Sonntag, 28. Oktober 2018

Gegen die Würde der Verfassung

Es ist gegen die Würde der Verfassung und gegen den Sinn einer Volksabstimmung, wenn wie gegenwärtig in Hessen über 15 Verfassungsänderungen gleichzeitig abgestimmt wird, die in keinem inneren Zusammenhang stehen.
Wenn über eine Verfassung insgesamt abgestimmt wird, ist klar, dass der einzelne Bürger sich nur im Ausnahmefall mit allen einzelnen Bestimmungen vertraut machen kann.
Dann geht es aber auch nur um den Abschluss einer ausführlichen öffentlichen Diskussion.
In dem vorliegenden Fall war aber weder den Parteien noch den einzelnen Politikern noch der Presse zuzumuten, alle 15 Punkte lange genug in der öffentlichen Diskussion zu halten, dass die Bürger eine Chance gehabt hätten, informiert darüber zu entscheiden.

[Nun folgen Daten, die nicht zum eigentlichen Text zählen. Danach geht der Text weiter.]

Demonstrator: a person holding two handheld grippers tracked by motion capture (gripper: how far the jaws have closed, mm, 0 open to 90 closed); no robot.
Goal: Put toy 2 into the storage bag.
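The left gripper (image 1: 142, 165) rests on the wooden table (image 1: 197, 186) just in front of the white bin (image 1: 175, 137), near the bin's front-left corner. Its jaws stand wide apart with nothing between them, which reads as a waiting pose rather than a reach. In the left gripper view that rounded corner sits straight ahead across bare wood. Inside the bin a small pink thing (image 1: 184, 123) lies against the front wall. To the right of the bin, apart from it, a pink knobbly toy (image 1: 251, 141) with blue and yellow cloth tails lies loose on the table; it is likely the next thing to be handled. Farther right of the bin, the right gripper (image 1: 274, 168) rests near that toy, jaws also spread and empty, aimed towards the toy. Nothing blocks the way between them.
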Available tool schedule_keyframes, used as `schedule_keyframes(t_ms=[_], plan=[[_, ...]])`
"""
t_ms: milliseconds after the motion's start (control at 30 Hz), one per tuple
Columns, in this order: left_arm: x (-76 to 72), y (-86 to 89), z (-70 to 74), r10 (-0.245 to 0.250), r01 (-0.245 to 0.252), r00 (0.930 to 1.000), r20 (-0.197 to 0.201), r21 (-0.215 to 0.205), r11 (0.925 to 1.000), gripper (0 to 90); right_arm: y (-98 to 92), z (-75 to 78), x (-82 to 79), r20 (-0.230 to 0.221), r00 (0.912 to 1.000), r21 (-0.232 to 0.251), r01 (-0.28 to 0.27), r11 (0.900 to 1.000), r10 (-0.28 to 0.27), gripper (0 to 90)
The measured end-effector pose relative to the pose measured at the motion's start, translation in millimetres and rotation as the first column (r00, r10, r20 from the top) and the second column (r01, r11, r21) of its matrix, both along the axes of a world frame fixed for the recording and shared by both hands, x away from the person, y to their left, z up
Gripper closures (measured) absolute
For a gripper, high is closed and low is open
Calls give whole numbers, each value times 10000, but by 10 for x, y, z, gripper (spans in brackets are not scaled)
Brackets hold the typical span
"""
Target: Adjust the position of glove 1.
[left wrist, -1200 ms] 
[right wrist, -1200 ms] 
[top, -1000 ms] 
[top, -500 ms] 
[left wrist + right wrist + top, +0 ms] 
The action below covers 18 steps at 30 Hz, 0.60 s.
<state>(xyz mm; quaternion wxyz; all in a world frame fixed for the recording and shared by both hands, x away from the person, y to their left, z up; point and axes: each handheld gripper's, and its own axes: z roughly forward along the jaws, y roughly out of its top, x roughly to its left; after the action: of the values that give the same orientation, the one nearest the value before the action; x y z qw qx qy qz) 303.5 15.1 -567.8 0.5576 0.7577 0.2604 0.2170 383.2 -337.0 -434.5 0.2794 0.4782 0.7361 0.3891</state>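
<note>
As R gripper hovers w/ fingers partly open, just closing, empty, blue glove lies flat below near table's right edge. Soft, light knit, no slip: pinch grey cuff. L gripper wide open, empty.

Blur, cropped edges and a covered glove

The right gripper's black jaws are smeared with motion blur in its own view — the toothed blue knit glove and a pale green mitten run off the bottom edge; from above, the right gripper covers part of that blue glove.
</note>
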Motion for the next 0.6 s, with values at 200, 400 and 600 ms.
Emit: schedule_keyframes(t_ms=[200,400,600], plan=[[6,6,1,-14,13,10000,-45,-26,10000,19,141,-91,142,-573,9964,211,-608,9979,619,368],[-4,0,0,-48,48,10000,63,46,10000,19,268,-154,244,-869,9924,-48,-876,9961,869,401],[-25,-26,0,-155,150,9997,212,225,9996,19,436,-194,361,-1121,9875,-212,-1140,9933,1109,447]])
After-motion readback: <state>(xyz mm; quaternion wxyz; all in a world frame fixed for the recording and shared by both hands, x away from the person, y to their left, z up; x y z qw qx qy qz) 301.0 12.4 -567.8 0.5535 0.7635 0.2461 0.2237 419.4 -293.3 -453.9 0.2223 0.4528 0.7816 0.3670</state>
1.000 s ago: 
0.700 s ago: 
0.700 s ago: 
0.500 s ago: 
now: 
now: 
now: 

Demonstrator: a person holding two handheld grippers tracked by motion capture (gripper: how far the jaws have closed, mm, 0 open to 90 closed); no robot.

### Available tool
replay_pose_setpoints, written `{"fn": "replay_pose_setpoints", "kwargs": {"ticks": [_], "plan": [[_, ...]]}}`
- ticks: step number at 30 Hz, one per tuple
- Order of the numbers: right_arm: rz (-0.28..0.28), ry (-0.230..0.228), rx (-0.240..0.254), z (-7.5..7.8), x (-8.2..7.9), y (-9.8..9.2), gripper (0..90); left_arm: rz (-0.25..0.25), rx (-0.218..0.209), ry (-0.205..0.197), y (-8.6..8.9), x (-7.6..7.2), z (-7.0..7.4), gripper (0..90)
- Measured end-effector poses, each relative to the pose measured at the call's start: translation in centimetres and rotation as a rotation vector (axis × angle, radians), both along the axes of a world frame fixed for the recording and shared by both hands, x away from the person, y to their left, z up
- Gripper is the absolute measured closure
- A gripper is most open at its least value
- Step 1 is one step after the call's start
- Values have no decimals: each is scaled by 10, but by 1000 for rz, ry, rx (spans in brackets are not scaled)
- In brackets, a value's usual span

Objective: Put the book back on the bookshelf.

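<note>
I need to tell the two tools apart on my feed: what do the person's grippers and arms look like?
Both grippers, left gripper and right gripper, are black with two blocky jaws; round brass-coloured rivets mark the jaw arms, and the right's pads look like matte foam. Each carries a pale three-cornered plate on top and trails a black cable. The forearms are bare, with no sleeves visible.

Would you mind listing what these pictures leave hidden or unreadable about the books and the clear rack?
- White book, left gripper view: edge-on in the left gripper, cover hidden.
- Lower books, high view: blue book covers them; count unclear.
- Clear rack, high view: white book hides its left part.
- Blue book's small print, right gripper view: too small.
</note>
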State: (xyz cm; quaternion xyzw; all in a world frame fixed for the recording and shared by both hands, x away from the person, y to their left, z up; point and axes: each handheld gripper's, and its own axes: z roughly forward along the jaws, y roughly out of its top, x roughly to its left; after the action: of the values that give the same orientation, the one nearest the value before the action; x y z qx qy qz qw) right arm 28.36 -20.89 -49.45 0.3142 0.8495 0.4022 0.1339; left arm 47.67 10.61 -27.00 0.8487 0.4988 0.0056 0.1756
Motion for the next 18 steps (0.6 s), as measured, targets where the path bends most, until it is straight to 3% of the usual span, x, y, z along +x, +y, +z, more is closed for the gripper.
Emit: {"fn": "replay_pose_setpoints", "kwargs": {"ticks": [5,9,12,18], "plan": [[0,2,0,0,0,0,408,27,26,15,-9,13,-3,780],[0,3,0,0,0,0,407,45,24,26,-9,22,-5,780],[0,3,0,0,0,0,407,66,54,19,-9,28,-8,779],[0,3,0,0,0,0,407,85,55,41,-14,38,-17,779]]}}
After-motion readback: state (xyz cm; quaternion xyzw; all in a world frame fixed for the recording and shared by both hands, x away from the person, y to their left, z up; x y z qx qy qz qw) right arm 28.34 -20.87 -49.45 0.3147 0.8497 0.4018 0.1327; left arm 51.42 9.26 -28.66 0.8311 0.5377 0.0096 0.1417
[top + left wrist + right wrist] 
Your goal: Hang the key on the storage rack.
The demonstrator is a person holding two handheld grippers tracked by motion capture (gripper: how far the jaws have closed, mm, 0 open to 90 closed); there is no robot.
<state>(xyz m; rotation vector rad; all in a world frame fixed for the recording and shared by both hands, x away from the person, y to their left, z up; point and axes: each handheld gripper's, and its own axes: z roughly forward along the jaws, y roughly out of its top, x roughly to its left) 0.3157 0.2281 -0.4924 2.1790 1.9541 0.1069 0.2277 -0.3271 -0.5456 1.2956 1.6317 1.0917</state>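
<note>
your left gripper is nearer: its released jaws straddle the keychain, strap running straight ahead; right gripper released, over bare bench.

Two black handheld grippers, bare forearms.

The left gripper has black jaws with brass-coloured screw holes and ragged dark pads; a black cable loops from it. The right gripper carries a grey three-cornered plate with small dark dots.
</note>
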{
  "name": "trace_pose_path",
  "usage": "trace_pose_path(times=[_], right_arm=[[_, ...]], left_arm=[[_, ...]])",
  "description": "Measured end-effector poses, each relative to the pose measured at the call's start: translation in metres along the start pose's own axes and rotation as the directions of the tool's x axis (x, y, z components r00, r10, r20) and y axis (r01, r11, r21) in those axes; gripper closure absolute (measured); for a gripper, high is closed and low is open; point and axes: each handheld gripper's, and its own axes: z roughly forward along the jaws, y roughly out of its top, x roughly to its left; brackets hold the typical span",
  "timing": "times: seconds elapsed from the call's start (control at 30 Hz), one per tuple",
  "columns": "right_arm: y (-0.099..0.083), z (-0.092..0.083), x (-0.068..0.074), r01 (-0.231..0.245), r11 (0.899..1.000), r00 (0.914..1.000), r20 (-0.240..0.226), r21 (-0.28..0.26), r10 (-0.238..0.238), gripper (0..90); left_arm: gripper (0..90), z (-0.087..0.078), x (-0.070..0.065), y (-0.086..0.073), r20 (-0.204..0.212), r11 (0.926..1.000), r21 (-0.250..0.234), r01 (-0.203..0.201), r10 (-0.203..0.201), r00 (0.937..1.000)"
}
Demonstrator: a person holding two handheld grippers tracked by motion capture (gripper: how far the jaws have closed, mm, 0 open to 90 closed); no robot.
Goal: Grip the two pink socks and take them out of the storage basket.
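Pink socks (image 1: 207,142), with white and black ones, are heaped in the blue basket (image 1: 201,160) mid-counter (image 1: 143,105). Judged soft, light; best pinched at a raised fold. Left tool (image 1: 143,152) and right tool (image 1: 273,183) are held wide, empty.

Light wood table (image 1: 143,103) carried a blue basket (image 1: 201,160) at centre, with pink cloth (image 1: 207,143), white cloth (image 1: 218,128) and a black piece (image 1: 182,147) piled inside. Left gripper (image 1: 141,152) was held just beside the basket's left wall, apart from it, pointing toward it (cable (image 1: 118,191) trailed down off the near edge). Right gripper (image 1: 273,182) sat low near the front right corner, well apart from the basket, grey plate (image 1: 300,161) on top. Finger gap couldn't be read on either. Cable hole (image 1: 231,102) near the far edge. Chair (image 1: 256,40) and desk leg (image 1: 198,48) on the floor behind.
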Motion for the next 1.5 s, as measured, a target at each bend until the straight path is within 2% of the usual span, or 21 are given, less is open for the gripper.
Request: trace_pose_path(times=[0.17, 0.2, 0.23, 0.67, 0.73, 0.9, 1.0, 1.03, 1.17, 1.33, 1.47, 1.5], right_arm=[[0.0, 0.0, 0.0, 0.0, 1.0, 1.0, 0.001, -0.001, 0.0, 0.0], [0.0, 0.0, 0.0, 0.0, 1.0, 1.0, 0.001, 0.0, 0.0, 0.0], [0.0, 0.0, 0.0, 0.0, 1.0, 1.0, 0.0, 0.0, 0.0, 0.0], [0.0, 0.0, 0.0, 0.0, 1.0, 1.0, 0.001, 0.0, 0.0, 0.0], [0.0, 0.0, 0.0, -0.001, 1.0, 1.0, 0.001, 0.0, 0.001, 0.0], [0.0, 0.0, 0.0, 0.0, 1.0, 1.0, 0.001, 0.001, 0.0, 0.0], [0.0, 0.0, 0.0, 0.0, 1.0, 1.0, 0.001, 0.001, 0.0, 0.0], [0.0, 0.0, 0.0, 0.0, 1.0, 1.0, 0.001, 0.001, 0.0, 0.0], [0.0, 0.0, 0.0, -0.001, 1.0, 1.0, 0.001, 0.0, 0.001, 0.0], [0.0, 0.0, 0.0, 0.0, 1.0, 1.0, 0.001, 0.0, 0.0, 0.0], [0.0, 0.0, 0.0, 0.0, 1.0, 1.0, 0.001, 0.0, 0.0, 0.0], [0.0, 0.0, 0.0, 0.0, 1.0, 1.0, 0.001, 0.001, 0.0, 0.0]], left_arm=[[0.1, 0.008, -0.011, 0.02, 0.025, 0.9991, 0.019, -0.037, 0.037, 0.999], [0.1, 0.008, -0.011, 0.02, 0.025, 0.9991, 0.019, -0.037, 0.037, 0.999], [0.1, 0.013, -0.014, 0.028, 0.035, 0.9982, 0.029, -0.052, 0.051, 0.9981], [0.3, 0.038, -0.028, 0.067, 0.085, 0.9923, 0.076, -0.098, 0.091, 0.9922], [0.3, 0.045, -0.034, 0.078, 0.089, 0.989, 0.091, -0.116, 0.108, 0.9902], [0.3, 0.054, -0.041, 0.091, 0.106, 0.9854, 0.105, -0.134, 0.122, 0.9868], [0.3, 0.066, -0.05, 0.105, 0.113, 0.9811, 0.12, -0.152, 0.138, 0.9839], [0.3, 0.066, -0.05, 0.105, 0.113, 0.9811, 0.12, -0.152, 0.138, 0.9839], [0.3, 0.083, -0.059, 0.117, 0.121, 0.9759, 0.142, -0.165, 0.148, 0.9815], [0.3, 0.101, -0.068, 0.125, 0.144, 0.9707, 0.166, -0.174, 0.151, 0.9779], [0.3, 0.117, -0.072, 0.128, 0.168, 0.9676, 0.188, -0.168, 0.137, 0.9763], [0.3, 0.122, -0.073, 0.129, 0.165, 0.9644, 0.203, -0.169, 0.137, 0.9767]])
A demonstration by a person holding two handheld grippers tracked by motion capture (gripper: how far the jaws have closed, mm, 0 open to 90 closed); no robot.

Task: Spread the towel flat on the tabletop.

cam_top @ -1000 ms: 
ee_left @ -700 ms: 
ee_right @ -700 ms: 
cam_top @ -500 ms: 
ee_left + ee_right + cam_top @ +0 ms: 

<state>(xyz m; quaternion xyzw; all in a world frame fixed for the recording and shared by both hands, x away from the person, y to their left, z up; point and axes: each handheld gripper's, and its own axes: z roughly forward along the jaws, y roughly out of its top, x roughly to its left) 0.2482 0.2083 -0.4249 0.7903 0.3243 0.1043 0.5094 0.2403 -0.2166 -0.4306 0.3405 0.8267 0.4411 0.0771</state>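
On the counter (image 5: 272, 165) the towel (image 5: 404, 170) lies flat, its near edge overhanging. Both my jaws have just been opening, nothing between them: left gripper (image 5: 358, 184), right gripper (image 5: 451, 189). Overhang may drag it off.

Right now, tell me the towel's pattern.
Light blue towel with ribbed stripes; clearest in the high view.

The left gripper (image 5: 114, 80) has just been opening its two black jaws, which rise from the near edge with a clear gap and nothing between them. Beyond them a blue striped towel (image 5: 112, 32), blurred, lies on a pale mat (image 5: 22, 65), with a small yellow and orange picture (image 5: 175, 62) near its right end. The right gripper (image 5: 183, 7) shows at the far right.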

Der Fortfall der Todesstrafe, die seit der Ratifizierung des Grundgesetzes ohnehin nicht mehr verhängt werden konnte, könnte dazu verführen, anzunehmen, dass auch die anderen Regelungen relativ belanglos wären.
Die Einführung von Staatszielen, die bedeutsam klingen, aber rechtlich durch den Finanzierungsvorbehalt de facto bedeutungslos werden, geht in dieselbe Richtung.

Dass ein Gesetz nicht mehr gedruckt zu werden braucht, um gültig zu werden, greift dagegen in die Informationsmöglichkeiten der Bürger ohne Internetzugang so schwerwiegend ein (auch wenn das Gesetz- und Verordnungsblatt für den einzelnen Bürger noch nie eine bequeme Informationsmöglichkeit bot), dass der Vorgang eine öffentliche Beachtung verdient hätte, bevor er mit 14 weiteren Punkten pauschal abgesegnet oder verworfen werden kann. Entsprechendes gilt für die Herabsetzung des Wählbarkeitsalters (passives Wahlrecht) für den Landtag.

Was beim Konnexitätsprinzip schon fragwürdig war (welche*r hessische Bürger*in wusste oder weiß gar jetzt noch, wie das hieß und was es bedeutete, worüber er damals abgestimmt hat), ist jetzt auf die Spitze getrieben worden.
Eine Volksabstimmung, bei der die Mehrzahl der Bürger nicht weiß, worüber sie abgestimmt hat, widerspricht der Würde des Souveräns.

Dass eine umfassende Diskussion über dieses Problem dazu hätte führen können, dass Wähler*innen davon abgeschreckt worden wären, überhaupt zur Wahl zu gehen, macht den Vorgang nicht erfreulicher.